■ INSTRUCTIONS TO FOLLOW
Repeat the listing below in full, keeping every character as it is.

(RECORD EXCERPTS Opens)

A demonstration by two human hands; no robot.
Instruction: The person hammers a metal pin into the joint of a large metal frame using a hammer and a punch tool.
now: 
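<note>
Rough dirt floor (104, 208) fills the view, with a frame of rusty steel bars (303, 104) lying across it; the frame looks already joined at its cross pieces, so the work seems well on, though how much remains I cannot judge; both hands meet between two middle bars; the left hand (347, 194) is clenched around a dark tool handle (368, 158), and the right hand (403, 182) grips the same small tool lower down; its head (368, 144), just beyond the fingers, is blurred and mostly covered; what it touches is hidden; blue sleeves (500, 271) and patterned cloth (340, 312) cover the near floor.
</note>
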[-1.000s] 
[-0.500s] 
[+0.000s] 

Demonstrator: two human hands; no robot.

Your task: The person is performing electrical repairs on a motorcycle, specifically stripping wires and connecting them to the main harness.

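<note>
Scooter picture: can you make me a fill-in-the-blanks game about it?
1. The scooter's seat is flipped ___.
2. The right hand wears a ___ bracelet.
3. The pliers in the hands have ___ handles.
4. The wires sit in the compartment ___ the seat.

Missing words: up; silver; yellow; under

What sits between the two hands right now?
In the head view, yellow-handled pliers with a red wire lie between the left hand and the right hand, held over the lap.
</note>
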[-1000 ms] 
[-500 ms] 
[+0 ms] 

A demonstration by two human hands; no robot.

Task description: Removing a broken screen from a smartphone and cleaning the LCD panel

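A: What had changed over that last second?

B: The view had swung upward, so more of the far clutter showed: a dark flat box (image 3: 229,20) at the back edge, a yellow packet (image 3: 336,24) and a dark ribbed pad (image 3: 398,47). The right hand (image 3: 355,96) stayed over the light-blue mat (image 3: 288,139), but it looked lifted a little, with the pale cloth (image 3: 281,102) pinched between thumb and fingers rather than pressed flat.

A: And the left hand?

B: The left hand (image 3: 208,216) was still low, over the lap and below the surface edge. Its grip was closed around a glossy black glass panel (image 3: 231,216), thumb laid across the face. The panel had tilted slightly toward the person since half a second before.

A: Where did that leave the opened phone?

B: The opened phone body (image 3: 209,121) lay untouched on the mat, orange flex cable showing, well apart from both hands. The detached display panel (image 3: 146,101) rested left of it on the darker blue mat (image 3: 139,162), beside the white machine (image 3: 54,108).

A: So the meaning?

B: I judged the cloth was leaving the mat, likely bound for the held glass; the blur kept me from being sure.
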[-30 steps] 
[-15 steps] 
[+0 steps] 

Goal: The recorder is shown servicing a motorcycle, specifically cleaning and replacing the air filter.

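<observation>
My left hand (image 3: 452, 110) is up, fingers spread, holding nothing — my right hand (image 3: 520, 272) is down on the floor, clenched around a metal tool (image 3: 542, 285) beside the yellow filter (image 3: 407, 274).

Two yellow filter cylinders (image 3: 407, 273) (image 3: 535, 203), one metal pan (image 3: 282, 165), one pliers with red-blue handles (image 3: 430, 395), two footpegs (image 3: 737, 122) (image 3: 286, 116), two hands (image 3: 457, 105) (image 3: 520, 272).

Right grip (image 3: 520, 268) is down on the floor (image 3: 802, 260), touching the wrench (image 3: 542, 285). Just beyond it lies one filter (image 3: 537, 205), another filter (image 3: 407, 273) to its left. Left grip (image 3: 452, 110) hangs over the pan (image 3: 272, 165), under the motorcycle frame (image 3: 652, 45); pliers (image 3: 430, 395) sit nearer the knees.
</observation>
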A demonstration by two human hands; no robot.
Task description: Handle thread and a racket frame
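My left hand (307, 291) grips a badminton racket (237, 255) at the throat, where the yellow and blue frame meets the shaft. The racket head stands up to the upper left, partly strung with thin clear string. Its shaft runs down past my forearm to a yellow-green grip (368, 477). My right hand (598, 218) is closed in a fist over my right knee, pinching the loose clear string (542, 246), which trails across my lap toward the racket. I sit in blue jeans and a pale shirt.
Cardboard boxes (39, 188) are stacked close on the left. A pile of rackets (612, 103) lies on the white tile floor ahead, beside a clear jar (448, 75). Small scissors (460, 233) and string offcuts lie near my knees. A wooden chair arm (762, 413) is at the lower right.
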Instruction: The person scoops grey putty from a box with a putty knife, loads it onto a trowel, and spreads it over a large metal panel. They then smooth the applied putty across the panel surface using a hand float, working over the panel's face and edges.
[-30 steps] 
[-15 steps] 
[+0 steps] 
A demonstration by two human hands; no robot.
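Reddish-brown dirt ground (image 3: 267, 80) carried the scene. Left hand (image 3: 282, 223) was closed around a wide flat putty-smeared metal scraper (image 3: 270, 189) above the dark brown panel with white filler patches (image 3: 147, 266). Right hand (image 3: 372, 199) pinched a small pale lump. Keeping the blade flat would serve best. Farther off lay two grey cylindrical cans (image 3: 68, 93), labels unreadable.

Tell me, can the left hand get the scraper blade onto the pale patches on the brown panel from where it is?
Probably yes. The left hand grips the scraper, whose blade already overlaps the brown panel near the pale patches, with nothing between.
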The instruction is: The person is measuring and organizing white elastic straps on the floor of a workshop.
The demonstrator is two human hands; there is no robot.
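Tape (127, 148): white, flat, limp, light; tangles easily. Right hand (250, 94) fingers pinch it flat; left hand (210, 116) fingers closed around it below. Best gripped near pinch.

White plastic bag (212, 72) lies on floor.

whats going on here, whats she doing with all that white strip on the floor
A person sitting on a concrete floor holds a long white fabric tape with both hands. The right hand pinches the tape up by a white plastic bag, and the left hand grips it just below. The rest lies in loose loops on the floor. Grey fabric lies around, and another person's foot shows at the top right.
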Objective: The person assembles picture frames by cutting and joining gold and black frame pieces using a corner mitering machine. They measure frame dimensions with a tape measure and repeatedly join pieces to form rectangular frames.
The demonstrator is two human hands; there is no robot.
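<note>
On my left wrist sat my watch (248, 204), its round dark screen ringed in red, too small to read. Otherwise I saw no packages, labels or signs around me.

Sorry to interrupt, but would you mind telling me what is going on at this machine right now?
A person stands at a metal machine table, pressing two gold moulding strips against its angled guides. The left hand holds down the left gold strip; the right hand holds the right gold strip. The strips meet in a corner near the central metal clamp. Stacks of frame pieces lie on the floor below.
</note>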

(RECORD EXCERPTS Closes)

■ RESPONSE TO THE EXERCISE
A demonstration by two human hands; no robot.
Instruction: The person hammers a metal pin into the joint of a large metal frame using a hammer and a punch tool.
now: 
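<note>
Rough dirt floor (104, 208) fills the view, with a frame of rusty steel bars (303, 104) lying across it; the frame looks already joined at its cross pieces, so the work seems well on, though how much remains I cannot judge; both hands meet between two middle bars; the left hand (347, 194) is clenched around a dark tool handle (368, 158), and the right hand (403, 182) grips the same small tool lower down; its head (368, 144), just beyond the fingers, is blurred and mostly covered; what it touches is hidden; blue sleeves (500, 271) and patterned cloth (340, 312) cover the near floor.
</note>
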[-1.000s] 
[-0.500s] 
[+0.000s] 

Demonstrator: two human hands; no robot.

Your task: The person is performing electrical repairs on a motorcycle, specifically stripping wires and connecting them to the main harness.

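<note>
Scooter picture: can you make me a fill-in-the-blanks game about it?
1. The scooter's seat is flipped ___.
2. The right hand wears a ___ bracelet.
3. The pliers in the hands have ___ handles.
4. The wires sit in the compartment ___ the seat.

Missing words: up; silver; yellow; under

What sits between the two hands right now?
In the head view, yellow-handled pliers with a red wire lie between the left hand and the right hand, held over the lap.
</note>
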[-1000 ms] 
[-500 ms] 
[+0 ms] 

A demonstration by two human hands; no robot.

Task description: Removing a broken screen from a smartphone and cleaning the LCD panel

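A: What had changed over that last second?

B: The view had swung upward, so more of the far clutter showed: a dark flat box (image 3: 229,20) at the back edge, a yellow packet (image 3: 336,24) and a dark ribbed pad (image 3: 398,47). The right hand (image 3: 355,96) stayed over the light-blue mat (image 3: 288,139), but it looked lifted a little, with the pale cloth (image 3: 281,102) pinched between thumb and fingers rather than pressed flat.

A: And the left hand?

B: The left hand (image 3: 208,216) was still low, over the lap and below the surface edge. Its grip was closed around a glossy black glass panel (image 3: 231,216), thumb laid across the face. The panel had tilted slightly toward the person since half a second before.

A: Where did that leave the opened phone?

B: The opened phone body (image 3: 209,121) lay untouched on the mat, orange flex cable showing, well apart from both hands. The detached display panel (image 3: 146,101) rested left of it on the darker blue mat (image 3: 139,162), beside the white machine (image 3: 54,108).

A: So the meaning?

B: I judged the cloth was leaving the mat, likely bound for the held glass; the blur kept me from being sure.
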[-30 steps] 
[-15 steps] 
[+0 steps] 

Goal: The recorder is shown servicing a motorcycle, specifically cleaning and replacing the air filter.

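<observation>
My left hand (image 3: 452, 110) is up, fingers spread, holding nothing — my right hand (image 3: 520, 272) is down on the floor, clenched around a metal tool (image 3: 542, 285) beside the yellow filter (image 3: 407, 274).

Two yellow filter cylinders (image 3: 407, 273) (image 3: 535, 203), one metal pan (image 3: 282, 165), one pliers with red-blue handles (image 3: 430, 395), two footpegs (image 3: 737, 122) (image 3: 286, 116), two hands (image 3: 457, 105) (image 3: 520, 272).

Right grip (image 3: 520, 268) is down on the floor (image 3: 802, 260), touching the wrench (image 3: 542, 285). Just beyond it lies one filter (image 3: 537, 205), another filter (image 3: 407, 273) to its left. Left grip (image 3: 452, 110) hangs over the pan (image 3: 272, 165), under the motorcycle frame (image 3: 652, 45); pliers (image 3: 430, 395) sit nearer the knees.
</observation>
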A demonstration by two human hands; no robot.
Task description: Handle thread and a racket frame
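My left hand (307, 291) grips a badminton racket (237, 255) at the throat, where the yellow and blue frame meets the shaft. The racket head stands up to the upper left, partly strung with thin clear string. Its shaft runs down past my forearm to a yellow-green grip (368, 477). My right hand (598, 218) is closed in a fist over my right knee, pinching the loose clear string (542, 246), which trails across my lap toward the racket. I sit in blue jeans and a pale shirt.
Cardboard boxes (39, 188) are stacked close on the left. A pile of rackets (612, 103) lies on the white tile floor ahead, beside a clear jar (448, 75). Small scissors (460, 233) and string offcuts lie near my knees. A wooden chair arm (762, 413) is at the lower right.
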Instruction: The person scoops grey putty from a box with a putty knife, loads it onto a trowel, and spreads it over a large metal panel. They then smooth the applied putty across the panel surface using a hand float, working over the panel's face and edges.
[-30 steps] 
[-15 steps] 
[+0 steps] 
A demonstration by two human hands; no robot.
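Reddish-brown dirt ground (image 3: 267, 80) carried the scene. Left hand (image 3: 282, 223) was closed around a wide flat putty-smeared metal scraper (image 3: 270, 189) above the dark brown panel with white filler patches (image 3: 147, 266). Right hand (image 3: 372, 199) pinched a small pale lump. Keeping the blade flat would serve best. Farther off lay two grey cylindrical cans (image 3: 68, 93), labels unreadable.

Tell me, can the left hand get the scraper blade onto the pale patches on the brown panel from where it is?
Probably yes. The left hand grips the scraper, whose blade already overlaps the brown panel near the pale patches, with nothing between.
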The instruction is: The person is measuring and organizing white elastic straps on the floor of a workshop.
The demonstrator is two human hands; there is no robot.
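Tape (127, 148): white, flat, limp, light; tangles easily. Right hand (250, 94) fingers pinch it flat; left hand (210, 116) fingers closed around it below. Best gripped near pinch.

White plastic bag (212, 72) lies on floor.

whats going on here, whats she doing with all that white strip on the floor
A person sitting on a concrete floor holds a long white fabric tape with both hands. The right hand pinches the tape up by a white plastic bag, and the left hand grips it just below. The rest lies in loose loops on the floor. Grey fabric lies around, and another person's foot shows at the top right.
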Objective: The person assembles picture frames by cutting and joining gold and black frame pieces using a corner mitering machine. They measure frame dimensions with a tape measure and repeatedly join pieces to form rectangular frames.
The demonstrator is two human hands; there is no robot.
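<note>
On my left wrist sat my watch (248, 204), its round dark screen ringed in red, too small to read. Otherwise I saw no packages, labels or signs around me.

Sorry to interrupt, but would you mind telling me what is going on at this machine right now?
A person stands at a metal machine table, pressing two gold moulding strips against its angled guides. The left hand holds down the left gold strip; the right hand holds the right gold strip. The strips meet in a corner near the central metal clamp. Stacks of frame pieces lie on the floor below.
</note>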

Now the exercise is complete.